Idiopathic pulmonary fibrosis (IPF) is a rare and chronic lung condition. The word “idiopathic” means there’s no known cause of the condition, which can make diagnosing it difficult.

A hacking cough and breathlessness are two of the most common symptoms, but there are many other possible symptoms.

Discover some of the less common symptoms of IPF. Also, find out about comorbidities and when you should contact a doctor.

Eating becomes more difficult with IPF. This is because it takes more energy to breathe between bites.

People with IPF sometimes lose their appetite and, in turn, lose weight unintentionally.

It’s important for people with IPF to eat a diet filled with nutrient-dense foods. Eating smaller meals throughout the day can also help you maintain your weight.

Clubbing of the fingers and toes happens when your body is receiving less oxygen through the bloodstream.

Your nails may become wider or rounder in later stages of IPF. Your fingertips may also look swollen, look red, and even feel warm.

In 2014, the Food and Drug Administration (FDA) surveyed a group of people with IPF, and many explained that fatigue is one of the most difficult aspects of the condition.

One respondent said: “On my worst days, coughing will wipe you out for an entire day… Physically, you’re exhausted.”

Everyday tasks can become much more difficult when breathing is impaired. Frequent coughing can also make you very tired.

For some with IPF, coughing is worse at night. It makes getting restful sleep difficult.

After an IPF diagnosis, you may also have trouble sleeping due to different treatments. Medications such as corticosteroids may disrupt your sleep cycle and lead to other side effects, including weight gain or mood changes.

Coughing can also result in aches and pains in your muscles and joints. You can experience anything from headaches to chest pain and tightness. Some people even report localized pain in their lips and tongue.

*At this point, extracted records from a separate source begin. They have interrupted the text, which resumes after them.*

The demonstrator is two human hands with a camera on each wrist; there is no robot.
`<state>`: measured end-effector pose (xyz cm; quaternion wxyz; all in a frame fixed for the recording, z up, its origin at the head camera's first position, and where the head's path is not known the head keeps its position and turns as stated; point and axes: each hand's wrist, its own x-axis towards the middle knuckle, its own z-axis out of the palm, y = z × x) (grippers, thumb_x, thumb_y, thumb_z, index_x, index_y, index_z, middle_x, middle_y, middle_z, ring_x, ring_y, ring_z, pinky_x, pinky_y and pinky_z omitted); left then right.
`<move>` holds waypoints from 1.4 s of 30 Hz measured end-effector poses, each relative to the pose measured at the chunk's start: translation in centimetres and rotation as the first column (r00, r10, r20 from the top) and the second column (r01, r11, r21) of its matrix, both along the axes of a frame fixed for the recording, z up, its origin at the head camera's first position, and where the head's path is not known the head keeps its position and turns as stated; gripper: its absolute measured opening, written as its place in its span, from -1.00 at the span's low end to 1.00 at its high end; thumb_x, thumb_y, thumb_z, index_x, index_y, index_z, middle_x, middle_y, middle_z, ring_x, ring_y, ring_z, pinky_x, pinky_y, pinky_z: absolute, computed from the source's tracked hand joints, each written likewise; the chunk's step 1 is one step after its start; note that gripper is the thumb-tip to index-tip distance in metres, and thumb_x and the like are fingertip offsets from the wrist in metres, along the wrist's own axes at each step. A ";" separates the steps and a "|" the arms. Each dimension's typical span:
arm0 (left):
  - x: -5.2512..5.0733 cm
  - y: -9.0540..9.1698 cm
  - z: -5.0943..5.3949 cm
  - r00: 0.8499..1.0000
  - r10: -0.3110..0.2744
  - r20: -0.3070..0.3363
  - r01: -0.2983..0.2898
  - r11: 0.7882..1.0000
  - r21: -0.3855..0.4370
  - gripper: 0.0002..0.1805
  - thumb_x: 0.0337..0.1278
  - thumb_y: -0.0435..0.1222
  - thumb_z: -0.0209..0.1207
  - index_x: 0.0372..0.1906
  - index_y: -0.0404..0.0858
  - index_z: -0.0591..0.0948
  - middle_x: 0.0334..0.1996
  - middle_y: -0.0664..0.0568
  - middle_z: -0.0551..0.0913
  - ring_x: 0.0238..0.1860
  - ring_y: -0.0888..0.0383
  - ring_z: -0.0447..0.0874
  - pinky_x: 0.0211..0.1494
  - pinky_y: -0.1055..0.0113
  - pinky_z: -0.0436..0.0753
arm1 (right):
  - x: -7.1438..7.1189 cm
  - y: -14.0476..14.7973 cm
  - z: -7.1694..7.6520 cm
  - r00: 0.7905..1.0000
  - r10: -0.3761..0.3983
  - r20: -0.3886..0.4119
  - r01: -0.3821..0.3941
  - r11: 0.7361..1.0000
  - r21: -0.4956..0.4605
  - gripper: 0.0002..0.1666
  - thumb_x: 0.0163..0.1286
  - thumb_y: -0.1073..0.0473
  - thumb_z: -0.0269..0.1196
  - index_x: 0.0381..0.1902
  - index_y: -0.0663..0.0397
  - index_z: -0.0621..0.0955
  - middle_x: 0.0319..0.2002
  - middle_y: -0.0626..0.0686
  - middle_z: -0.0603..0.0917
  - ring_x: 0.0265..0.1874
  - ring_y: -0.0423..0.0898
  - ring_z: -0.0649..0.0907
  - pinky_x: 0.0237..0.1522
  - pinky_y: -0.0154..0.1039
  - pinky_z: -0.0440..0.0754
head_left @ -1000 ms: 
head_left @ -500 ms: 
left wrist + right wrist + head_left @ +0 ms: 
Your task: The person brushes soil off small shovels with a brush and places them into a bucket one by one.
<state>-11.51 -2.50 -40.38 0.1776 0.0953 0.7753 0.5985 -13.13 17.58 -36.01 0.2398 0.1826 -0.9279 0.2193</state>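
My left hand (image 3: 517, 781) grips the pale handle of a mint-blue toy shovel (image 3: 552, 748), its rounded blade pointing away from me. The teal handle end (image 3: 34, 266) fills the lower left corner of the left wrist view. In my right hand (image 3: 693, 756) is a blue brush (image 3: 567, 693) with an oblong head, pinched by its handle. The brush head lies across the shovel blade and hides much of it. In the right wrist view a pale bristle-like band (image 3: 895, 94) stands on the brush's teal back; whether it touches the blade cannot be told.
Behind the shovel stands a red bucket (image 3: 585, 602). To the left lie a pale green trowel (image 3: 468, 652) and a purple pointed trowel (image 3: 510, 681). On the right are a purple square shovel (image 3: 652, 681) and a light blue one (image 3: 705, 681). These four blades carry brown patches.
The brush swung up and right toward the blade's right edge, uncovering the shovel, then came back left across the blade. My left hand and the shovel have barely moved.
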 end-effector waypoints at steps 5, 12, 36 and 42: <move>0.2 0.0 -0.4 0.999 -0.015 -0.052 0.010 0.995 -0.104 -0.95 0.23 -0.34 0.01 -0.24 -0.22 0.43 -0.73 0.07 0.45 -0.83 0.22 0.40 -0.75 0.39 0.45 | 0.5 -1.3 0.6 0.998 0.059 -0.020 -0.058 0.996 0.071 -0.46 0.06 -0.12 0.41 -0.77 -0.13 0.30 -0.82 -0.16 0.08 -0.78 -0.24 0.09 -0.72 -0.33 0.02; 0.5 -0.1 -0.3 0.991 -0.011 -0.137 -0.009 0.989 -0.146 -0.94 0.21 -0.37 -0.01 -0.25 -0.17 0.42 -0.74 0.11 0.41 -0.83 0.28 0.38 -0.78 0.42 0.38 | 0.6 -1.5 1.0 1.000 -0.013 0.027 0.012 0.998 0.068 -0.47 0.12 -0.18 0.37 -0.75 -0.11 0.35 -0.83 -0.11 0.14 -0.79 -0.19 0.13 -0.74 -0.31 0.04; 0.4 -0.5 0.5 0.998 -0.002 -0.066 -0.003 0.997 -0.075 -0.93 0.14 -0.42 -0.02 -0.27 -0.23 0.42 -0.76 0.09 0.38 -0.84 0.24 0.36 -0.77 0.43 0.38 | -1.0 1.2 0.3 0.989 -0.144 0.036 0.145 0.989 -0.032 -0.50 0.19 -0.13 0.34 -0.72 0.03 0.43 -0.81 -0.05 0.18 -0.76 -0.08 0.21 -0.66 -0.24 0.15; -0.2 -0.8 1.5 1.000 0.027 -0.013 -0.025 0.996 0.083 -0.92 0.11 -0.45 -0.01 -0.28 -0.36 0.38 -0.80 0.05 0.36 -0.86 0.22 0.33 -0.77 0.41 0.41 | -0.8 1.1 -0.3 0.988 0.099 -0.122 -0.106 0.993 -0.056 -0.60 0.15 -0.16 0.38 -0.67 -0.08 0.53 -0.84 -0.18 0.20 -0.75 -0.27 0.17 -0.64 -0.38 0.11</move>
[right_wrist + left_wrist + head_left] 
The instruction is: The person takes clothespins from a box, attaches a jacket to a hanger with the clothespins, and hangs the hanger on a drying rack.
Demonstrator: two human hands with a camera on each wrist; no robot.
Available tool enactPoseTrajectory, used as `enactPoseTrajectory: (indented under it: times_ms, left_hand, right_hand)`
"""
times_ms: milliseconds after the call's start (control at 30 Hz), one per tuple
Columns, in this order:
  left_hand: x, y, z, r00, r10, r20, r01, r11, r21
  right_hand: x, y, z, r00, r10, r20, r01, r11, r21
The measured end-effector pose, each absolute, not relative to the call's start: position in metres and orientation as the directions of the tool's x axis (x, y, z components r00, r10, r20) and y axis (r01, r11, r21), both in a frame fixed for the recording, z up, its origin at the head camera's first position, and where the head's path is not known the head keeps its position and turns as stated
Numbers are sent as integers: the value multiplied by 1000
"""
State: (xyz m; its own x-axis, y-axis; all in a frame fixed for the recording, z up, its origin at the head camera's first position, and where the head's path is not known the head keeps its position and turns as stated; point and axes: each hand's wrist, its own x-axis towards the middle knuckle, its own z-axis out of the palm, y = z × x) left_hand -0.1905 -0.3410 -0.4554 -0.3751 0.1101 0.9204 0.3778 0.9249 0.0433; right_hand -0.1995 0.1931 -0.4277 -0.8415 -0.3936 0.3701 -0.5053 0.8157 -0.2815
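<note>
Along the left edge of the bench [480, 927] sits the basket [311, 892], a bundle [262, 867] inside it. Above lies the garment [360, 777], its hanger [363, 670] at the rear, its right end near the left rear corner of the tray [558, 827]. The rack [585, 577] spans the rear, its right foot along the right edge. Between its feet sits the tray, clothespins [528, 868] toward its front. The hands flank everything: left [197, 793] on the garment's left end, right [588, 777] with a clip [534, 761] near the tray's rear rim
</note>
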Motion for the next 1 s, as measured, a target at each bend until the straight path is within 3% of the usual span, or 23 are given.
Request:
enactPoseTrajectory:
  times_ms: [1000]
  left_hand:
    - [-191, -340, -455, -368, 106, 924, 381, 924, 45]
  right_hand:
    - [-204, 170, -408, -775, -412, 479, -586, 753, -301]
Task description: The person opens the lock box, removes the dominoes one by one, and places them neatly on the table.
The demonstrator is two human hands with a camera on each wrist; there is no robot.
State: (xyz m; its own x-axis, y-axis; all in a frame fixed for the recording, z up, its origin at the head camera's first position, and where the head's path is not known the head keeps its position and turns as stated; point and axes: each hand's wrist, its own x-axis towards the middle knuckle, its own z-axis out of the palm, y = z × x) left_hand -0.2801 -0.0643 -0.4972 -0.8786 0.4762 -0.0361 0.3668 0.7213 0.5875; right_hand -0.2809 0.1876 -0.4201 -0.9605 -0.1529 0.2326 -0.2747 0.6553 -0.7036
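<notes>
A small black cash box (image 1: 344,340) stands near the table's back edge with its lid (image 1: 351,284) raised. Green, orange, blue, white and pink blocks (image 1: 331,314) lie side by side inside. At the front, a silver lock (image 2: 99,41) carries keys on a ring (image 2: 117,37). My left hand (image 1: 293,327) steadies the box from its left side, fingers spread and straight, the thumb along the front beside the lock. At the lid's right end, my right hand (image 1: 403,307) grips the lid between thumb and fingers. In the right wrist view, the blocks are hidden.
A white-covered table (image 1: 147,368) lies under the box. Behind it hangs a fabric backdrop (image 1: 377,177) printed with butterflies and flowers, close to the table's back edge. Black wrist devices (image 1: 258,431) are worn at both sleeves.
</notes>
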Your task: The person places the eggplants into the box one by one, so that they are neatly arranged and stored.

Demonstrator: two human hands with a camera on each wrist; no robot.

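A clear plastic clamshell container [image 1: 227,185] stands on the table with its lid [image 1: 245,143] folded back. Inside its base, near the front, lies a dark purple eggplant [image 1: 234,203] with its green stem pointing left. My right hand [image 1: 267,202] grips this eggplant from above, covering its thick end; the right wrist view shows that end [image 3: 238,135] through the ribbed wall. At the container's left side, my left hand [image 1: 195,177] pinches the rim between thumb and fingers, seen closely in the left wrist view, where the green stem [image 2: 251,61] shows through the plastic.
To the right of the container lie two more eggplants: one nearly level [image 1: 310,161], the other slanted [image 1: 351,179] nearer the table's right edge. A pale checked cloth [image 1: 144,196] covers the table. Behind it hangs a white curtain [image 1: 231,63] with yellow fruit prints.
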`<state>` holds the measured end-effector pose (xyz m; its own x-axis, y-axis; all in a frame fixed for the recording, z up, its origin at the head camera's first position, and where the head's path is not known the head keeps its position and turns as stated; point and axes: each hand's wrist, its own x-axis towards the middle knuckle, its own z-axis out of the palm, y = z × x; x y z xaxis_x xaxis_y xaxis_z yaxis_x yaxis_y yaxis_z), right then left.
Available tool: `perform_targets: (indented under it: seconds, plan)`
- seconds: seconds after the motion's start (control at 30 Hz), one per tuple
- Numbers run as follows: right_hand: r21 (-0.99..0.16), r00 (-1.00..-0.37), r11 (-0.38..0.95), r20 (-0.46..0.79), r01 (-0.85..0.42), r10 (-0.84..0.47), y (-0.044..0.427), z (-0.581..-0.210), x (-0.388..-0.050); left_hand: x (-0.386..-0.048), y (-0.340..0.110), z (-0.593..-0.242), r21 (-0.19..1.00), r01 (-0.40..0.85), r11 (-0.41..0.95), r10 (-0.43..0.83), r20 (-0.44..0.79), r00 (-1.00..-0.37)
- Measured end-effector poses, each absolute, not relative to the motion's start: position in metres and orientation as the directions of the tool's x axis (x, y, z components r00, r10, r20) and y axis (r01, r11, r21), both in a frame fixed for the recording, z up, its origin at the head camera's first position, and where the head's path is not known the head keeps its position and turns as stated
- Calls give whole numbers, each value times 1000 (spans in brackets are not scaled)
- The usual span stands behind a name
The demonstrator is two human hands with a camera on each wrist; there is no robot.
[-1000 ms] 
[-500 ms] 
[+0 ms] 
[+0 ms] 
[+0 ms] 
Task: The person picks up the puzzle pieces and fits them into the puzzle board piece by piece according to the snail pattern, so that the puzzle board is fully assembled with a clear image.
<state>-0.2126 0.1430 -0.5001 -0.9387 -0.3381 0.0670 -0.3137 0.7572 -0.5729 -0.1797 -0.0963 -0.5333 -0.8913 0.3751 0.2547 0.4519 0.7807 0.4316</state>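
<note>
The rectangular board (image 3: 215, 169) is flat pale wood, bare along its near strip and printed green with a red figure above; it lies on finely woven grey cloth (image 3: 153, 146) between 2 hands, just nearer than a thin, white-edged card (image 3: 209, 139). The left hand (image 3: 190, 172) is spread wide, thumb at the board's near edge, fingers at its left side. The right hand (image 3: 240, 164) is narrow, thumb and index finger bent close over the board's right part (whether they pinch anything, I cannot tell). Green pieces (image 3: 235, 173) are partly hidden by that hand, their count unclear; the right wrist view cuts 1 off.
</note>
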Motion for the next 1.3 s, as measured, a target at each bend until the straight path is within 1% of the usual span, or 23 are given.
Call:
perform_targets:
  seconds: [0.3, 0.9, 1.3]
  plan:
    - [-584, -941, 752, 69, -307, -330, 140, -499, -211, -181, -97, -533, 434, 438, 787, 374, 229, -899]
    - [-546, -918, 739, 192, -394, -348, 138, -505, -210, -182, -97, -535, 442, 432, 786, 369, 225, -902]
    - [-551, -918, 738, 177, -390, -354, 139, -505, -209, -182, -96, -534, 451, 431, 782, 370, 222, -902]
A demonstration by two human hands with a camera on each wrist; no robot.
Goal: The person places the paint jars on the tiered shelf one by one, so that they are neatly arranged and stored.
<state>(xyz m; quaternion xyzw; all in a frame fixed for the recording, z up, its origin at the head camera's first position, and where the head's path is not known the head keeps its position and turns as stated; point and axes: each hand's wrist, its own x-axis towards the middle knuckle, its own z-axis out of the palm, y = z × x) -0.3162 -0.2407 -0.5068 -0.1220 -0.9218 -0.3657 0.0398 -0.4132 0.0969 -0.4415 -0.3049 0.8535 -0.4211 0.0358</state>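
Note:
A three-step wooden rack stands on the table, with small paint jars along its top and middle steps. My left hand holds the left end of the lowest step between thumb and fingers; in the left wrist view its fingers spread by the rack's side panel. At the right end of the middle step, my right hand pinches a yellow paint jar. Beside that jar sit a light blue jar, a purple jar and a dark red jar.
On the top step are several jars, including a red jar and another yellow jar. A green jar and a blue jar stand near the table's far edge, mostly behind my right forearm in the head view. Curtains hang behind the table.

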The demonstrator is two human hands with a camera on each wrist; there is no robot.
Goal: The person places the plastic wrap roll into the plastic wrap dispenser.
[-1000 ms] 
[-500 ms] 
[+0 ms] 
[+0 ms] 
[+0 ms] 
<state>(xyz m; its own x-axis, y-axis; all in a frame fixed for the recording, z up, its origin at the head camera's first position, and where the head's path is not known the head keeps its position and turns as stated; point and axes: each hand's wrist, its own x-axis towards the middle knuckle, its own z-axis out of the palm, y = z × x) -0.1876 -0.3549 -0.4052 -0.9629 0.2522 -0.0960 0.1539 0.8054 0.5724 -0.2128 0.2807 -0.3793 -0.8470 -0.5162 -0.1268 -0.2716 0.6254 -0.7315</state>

IPF may cause edema, or swelling, in your extremities.

As the condition gets worse, the right side of your heart has to work harder to pump blood through your blood vessels to the lungs for oxygen. As a result, the volume of blood that your heart pumps decreases, and the blood can back up into other areas of the body. This includes the liver, gastrointestinal tract, and most often your lower legs.

Comorbidity is the presence of two or more diseases at one time. Gastroesophageal reflux disease (GERD) is one condition that often goes hand in hand with IPF.

With GERD, you experience regurgitation, or a backflow, of the contents of your stomach into your esophagus.

Other comorbidities with IPF may include:

  • sleep apnea
  • chronic obstructive pulmonary disease (COPD)
  • lung cancer
  • ischemic heart disease, which is caused by narrow arteries

Early diagnosis is key with IPF. The sooner you find out you have the condition, the sooner you can try to slow its progression and ease your symptoms. If you notice shortness of breath or a nagging cough, make an appointment with a doctor.

You may be referred to a pulmonologist, or lung specialist, for a more detailed evaluation.

Tests that can help diagnose IPF include:

  • chest X-ray
  • CT scans
  • bronchoscopy
  • lung biopsy
  • lung function tests
  • blood tests

Bring a list of questions to your appointment as well as notes on any personal or family medical history you feel is relevant. Though the cause of IPF is unknown, around 1 in 20 people who have the condition discover that they have a family history, according to the United Kingdom’s National Health Service (NHS).

It’s important to communicate with a doctor whenever you’re having symptoms that affect your everyday life. Feeling tired or having aches and pains may not mean anything. In rare cases, they may be hidden signs of a chronic condition such as IPF.

If you’re not sure if what you’re experiencing is serious, consider keeping a diary to log your symptoms. You can eventually take this information to a doctor to help with a diagnosis.